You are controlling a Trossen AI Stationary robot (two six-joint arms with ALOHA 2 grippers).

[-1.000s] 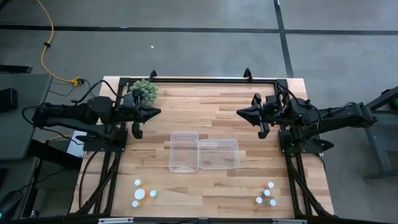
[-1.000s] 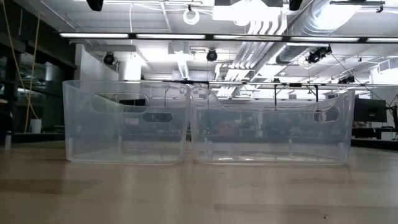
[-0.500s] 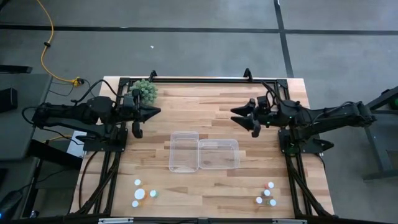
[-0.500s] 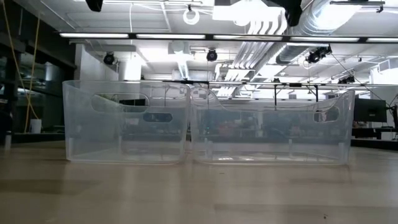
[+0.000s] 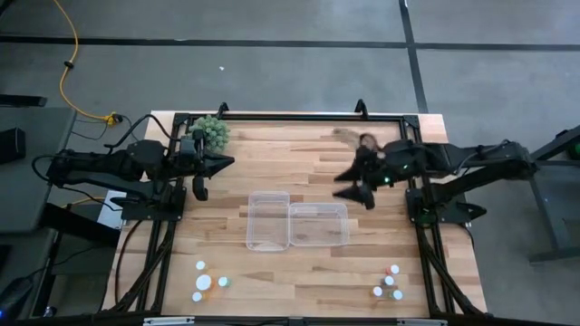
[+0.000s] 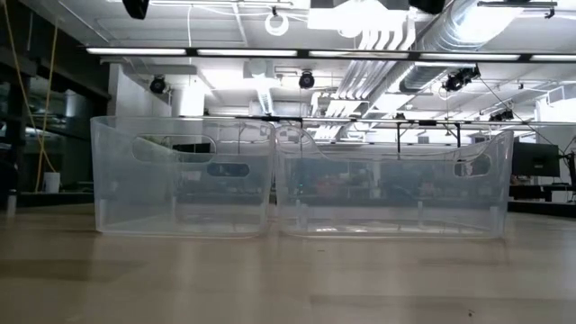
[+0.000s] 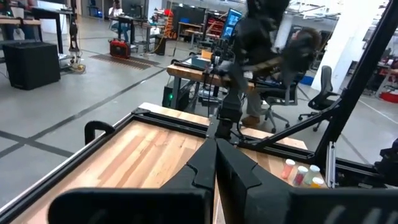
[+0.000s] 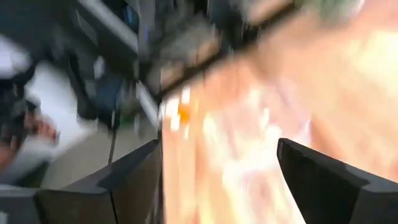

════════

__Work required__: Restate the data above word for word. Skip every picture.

__Exercise solution__:
You are controlling a Trossen AI Stationary robot (two six-joint arms with ALOHA 2 grippers).

[-1.000s] 
[-1.000s] 
[-0.500s] 
[-0.500s] 
[+0.000s] 
[+0.000s] 
[+0.000s] 
[+0.000s] 

What the exercise asked for is now done.